По Пришибу, Новоголовке, Николаевне и другим селам Мугани поползли слухи, будто не сегодня завтра на Мугань придет Деникин, а потому большевистские комиссары готовятся бежать в Астрахань, но перед этим оберут до ниточки крестьян. И крестьяне, сочувствовавшие большевикам, отшатнулись от них, вытащили из подполья оружие, чтобы защищать свои дворы и хозяйства. В церквах и молельных домах молокан просили у бога защиты. Под видом заключения торговых сделок крупные кулаки ездили в Энзели, горный Перембель и Зуванд, встречались с ханами и моллами, пытались договориться о совместных действиях против большевиков. Тем временем Хошев формировал отряд из богатых крестьян – и православных, и молокан, и мусульман.
Когда пала Астара, кулаки собрали в Пришибе большое совещание, на которое прибыли делегаты из многих сел Мугани – среди них и партизаны, и коммунисты. Краевой Совет направил Отто Лидака.
Открыто требовать сдачи власти кулаки пока не решались. Они настаивали на освобождении полковника Ильяшевича, поскольку банды мусаватистов, ворвавшись в Ленкорань, растерзают его. Если краевой Совет не освободит Ильяшевича, грозили кулаки, они двинут на Ленкорань вооруженные отряды и силой вызволят его.

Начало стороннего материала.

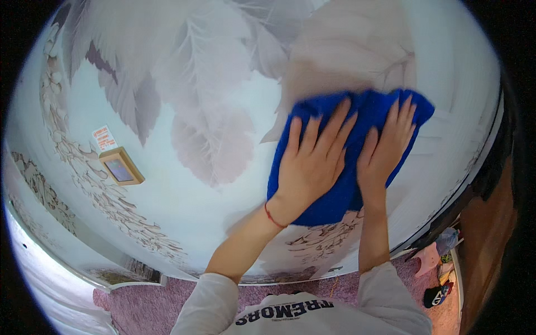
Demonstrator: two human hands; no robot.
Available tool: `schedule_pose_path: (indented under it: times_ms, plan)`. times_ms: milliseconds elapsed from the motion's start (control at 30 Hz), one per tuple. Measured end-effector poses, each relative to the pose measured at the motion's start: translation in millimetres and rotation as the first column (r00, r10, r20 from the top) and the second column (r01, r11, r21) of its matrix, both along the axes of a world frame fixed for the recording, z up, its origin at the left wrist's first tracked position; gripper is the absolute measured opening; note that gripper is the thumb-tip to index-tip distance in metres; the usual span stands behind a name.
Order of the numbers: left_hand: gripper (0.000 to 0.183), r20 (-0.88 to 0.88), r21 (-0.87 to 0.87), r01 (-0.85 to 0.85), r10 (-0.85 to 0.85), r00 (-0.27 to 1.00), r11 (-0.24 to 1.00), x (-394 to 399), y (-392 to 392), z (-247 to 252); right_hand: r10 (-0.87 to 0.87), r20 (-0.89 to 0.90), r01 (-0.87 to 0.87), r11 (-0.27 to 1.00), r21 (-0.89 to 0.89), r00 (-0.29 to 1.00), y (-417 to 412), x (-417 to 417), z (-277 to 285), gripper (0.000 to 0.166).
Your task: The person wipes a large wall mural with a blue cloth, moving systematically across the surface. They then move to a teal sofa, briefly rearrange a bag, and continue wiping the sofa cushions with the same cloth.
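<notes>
A blue cloth (351, 188) is spread against the wall (213, 203), which is covered with a pale mural of large grey-mauve leaves. My left hand (310, 167) lies flat on the cloth's left half, fingers apart, pressing it to the wall. A thin red cord bracelet (274, 217) circles the left wrist. On the cloth's right half, my right hand (385, 153) presses with its fingers pointing up. The upper corner of the cloth reaches past the right fingertips. Both palms are hidden.
A small gold-framed panel (121, 166) with a screen projects from the wall at left, below a printed label (104, 138). Purple carpet (171, 305) lies below. At lower right are a pink plastic stool (427, 258) and a dark cap (435, 296). White fabric (54, 289) hangs or lies at lower left.
</notes>
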State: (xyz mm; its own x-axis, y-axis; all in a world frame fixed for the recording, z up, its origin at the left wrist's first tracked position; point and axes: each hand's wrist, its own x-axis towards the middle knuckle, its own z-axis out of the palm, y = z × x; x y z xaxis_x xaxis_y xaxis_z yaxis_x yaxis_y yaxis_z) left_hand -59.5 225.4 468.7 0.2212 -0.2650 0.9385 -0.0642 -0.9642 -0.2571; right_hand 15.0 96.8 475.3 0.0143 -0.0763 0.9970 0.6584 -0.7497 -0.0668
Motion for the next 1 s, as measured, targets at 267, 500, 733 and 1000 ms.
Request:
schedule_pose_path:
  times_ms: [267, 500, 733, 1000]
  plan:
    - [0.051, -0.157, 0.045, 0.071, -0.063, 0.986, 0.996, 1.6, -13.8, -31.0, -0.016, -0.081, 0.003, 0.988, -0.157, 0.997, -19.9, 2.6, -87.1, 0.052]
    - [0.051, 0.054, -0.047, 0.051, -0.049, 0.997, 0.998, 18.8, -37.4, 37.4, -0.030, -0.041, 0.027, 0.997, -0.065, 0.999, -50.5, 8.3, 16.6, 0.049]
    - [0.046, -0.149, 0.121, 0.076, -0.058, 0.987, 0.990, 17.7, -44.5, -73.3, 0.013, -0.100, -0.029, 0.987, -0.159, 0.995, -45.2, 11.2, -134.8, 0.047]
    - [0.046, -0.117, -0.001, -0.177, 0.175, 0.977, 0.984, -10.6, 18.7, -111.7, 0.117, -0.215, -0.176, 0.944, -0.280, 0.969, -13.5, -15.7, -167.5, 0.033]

Отто Лидаку с большим трудом удалось убедить совещание, что полковнику Ильяшевичу не грозит опасность, что банды мусаватистов остановлены на Астаринском фронте ленкоранскими красноармейскими частями…
"Ленкоранскими частями! – мелькнула догадка у Хошева. – Значит, они под Астарой. Самое время двигать на Ленкорань…"
По приказу начальника транспортного управления английского командования мусаватское правительство прекратило пароходное сообщение между Баку и Ленкоранью. Тем не менее связь Бакинского комитета партии с Муганской республикой не прекращалась. То под видом поездки в Энзели, якобы для доставки бензина и керосина английским войскам в Персии, то тайком, с большим риском минуя брандвахту и сторожевые корабли (хотя не всегда это заканчивалось благополучно), в Ленкорань пробирались рыбницы Особой морской экспедиции, недавно созданной Бакинским бюро Кавкрайкома для связи с Астраханью, доставляли одних работников, увозили других.
В один из июньских дней у причала Перевала пришвартовалась рыбачья лодка, и на берег сошли Анатолий Лукьяненко и Александр Топунов. Как обрадовался Ульянцев друзьям! В первые же дни приезда в Ленкорань, ознакомившись с положением, он писал в Баку, как ему трудно, и просил прислать в помощь кого-нибудь из астраханцев. Но надежд на их приезд не питал. И вдруг они вошли в его кабинет и стиснули его в объятиях. Ульянцев, не умевший бурно выражать свои чувства, внешне оставался спокоен, но глаза его лучились теплом, и он дольше и сильнее обычного пожимал руки друзьям. Ульянцев ввел их в курс муганских событий, горячо интересовался бакинскими делами, вестями из Астрахани: не слышно ли о десанте Астраханско-Каспийской флотилии на Мугань.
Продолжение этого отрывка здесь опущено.